### TASK INSTRUCTIONS
Starting with the first line of the listing, quote each line exactly until and including the one with "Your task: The", leaving pictures out.
** SOURCE MATERIAL follows **
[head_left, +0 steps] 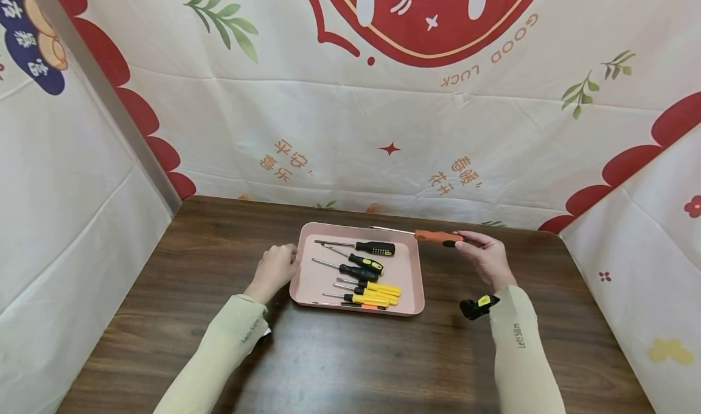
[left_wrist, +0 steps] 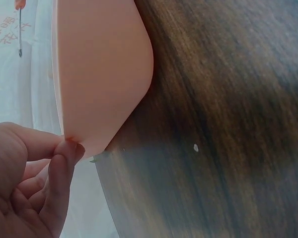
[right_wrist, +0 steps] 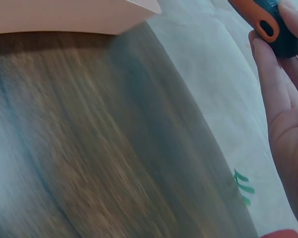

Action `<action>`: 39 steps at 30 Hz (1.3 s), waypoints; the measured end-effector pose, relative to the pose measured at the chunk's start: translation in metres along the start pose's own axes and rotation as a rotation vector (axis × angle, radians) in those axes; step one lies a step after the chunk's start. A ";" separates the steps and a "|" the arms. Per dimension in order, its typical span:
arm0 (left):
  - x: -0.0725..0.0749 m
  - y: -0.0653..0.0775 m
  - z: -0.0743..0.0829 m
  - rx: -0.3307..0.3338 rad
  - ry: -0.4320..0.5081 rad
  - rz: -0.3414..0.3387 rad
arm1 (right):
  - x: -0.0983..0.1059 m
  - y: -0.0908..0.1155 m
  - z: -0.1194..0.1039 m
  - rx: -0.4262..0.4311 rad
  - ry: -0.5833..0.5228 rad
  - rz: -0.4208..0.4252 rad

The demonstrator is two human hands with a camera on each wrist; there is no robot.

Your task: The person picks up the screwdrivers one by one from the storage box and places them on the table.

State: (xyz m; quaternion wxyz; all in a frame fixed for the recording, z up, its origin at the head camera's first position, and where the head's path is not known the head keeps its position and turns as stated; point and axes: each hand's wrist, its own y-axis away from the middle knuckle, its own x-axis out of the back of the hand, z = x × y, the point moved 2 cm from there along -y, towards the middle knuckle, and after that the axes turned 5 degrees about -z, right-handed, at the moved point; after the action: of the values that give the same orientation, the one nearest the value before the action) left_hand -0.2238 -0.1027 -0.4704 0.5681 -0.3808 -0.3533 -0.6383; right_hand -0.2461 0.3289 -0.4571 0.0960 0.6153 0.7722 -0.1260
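Note:
A pink tray point(head_left: 309, 287) lies on the table with screwdrivers in it. At its left edge my left hand point(head_left: 275, 271) pinches the rim between thumb and finger, shown close up in the left wrist view. My right hand point(head_left: 487, 259) grips an orange screwdriver point(head_left: 435, 237) by the black end of its handle. The screwdriver's shaft points left, across the tray's far right corner in the head view. Inside the tray, black-handled screwdrivers point(head_left: 357, 273) lie toward the back. Yellow-handled ones point(head_left: 383, 289) and a thin screwdriver point(head_left: 374, 306) are nearer the front, their shafts all pointing left.
The brown wooden table point(head_left: 350, 365) reaches back to a printed white cloth point(head_left: 350, 128). More cloth hangs along both sides. A black wrist camera point(head_left: 475, 307) sits beside the right sleeve.

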 end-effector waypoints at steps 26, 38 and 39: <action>-0.002 0.002 -0.001 -0.029 0.000 0.020 | 0.066 0.042 -0.037 -0.044 -0.242 0.096; -0.002 0.001 -0.002 -0.030 0.002 0.022 | 0.085 0.050 -0.031 -0.028 -0.354 0.099; -0.002 0.001 -0.002 -0.029 0.005 0.019 | 0.086 0.050 -0.030 -0.024 -0.365 0.090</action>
State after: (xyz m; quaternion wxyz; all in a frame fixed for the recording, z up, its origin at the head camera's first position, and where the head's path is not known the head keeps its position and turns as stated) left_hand -0.2225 -0.1041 -0.4729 0.5694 -0.3909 -0.3388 -0.6388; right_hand -0.2161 0.4283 -0.4586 0.2475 0.6150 0.7151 -0.2218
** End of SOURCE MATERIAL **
### YOUR RESPONSE
[head_left, +0 steps] 
[left_wrist, +0 steps] 
[right_wrist, +0 steps] 

Action `<action>`: 39 steps at 30 Hz (1.3 s), waypoints; the measured end-effector pose, relative to the pose measured at the chunk's start: translation in metres along the start pose's own axes and rotation as a rotation vector (axis × angle, radians) in those axes; step one lies a step after the chunk's start. A ";" separates the steps and a "|" the arms. Per dimension in order, its typical span:
arm0 (left):
  - x: -0.0725..0.0749 m
  - y: -0.0653..0.0775 m
  - z: -0.0743..0.0829 m
  - rx: -0.3307..0.3338 rad
  - ry: -0.4320..0.5081 rad
  - rz: -0.3414..0.3387 rad
arm1 (right):
  - x: -0.0983..0.1059 m
  - y: -0.0908..0.1155 m
  - z: -0.1194..0.1039 m
  - rx: -0.4262..0.4311 rad
  - ry: -0.5833..0.5228 rad
  - rz: -0.4208..0.4252 rad

The demonstrator is two human hands with a camera on each wrist; there is no robot.

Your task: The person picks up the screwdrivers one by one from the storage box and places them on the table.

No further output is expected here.